§ BRIEF
Go through the lines below and copy each one that holds the string "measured".

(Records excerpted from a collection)
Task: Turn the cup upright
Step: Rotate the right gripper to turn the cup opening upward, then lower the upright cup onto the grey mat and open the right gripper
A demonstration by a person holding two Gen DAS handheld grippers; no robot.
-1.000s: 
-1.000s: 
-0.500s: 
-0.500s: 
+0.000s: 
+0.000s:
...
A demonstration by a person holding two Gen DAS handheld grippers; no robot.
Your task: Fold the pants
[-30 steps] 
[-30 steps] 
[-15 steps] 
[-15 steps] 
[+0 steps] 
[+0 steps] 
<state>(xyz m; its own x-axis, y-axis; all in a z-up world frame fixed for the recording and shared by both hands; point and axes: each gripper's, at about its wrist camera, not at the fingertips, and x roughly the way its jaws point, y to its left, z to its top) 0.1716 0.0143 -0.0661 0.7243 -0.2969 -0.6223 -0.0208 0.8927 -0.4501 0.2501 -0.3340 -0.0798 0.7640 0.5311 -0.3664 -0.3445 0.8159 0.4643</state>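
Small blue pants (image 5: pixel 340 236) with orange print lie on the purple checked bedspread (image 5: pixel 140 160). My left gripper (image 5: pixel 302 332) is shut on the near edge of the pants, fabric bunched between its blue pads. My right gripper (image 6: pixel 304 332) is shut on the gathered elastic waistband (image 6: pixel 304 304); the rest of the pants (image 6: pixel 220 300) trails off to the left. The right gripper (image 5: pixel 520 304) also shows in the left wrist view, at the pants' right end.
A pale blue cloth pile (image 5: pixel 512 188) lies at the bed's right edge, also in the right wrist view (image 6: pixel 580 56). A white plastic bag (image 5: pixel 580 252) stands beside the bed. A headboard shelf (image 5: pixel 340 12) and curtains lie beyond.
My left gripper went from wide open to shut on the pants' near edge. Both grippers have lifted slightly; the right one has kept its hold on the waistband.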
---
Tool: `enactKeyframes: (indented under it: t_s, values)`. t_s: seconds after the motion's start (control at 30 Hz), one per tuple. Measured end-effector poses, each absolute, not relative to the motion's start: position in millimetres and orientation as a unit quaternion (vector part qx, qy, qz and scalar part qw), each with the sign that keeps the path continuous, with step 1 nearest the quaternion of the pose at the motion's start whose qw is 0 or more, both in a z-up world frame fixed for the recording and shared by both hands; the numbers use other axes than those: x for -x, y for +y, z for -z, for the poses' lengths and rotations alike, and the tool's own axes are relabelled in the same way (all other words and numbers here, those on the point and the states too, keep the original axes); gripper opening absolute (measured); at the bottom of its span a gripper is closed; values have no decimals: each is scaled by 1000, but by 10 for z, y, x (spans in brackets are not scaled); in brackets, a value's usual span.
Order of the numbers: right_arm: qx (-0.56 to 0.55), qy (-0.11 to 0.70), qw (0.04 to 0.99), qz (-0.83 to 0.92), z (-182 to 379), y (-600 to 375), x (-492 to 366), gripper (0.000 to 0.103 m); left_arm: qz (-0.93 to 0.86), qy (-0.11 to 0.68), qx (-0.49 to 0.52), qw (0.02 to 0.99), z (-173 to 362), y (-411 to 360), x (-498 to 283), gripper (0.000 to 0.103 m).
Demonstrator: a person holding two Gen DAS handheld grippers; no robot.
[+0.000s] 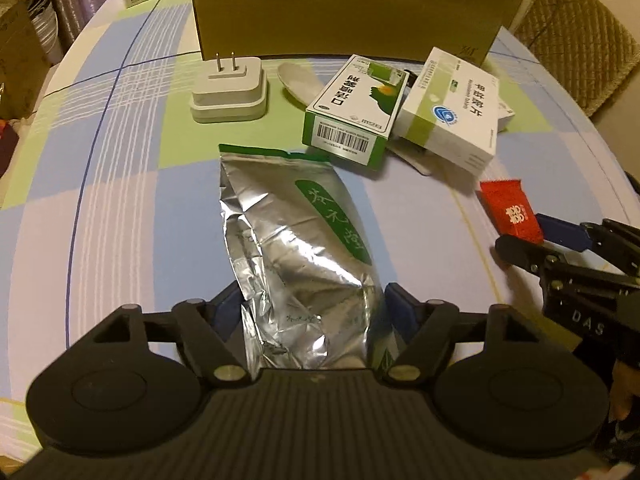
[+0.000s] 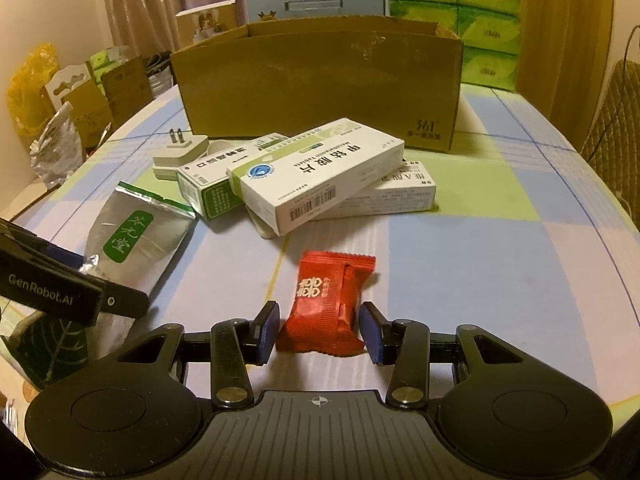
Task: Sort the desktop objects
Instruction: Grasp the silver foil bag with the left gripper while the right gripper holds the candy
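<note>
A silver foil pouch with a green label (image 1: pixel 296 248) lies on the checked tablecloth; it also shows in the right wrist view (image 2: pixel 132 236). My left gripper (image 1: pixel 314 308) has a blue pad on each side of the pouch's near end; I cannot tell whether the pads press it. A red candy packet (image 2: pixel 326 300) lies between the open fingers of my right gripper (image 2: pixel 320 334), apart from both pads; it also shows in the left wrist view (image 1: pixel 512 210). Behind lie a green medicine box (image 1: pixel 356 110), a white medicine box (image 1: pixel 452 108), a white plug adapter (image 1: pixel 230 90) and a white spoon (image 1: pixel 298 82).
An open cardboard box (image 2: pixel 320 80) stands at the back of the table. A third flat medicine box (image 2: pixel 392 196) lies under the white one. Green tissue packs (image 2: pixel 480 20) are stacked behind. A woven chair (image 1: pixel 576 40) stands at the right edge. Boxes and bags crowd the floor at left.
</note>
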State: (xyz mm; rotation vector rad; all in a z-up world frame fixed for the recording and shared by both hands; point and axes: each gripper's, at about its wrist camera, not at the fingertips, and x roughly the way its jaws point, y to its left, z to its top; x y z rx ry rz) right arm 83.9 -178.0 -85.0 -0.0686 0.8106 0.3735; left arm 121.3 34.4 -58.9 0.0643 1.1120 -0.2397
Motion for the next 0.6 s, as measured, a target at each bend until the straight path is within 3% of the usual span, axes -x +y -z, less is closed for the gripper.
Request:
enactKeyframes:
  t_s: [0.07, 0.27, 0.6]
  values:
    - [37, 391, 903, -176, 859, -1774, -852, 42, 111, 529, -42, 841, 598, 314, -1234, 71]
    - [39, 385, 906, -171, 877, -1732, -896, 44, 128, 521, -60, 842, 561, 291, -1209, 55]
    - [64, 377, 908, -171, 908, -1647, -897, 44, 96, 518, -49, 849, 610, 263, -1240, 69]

§ EXERCISE SOLUTION
Tool: `enactKeyframes: (indented under it: t_s, values)`. t_s: seconds after the motion's start (control at 30 Hz), one per tuple. Measured end-effector poses, each absolute, not relative to the motion's start: position in millimetres and orientation as a unit quaternion (vector part qx, qy, qz and scalar part qw), each with the sign that keeps the path continuous, with step 1 nearest the quaternion of the pose at the motion's start whose qw is 0 or more, both in a z-up world frame fixed for the recording and shared by both hands; the numbers use other axes than those: x for -x, y for +y, z for -z, for the poses' lengths and rotations alike, and the tool's own axes are relabelled in the same way (all other words and numbers here, those on the point and the states too, keep the original axes); gripper opening absolute (measured); at the bottom of its span a gripper is closed; values have no decimals: each is scaled by 1000, but by 10 for z, y, x (spans in brackets are not scaled); in brackets, a value's usual span.
Motion for the next 0.6 s, as measured, a target at each bend until the straight path is within 3% of the usual span, axes -x +y -z, less is closed for the gripper.

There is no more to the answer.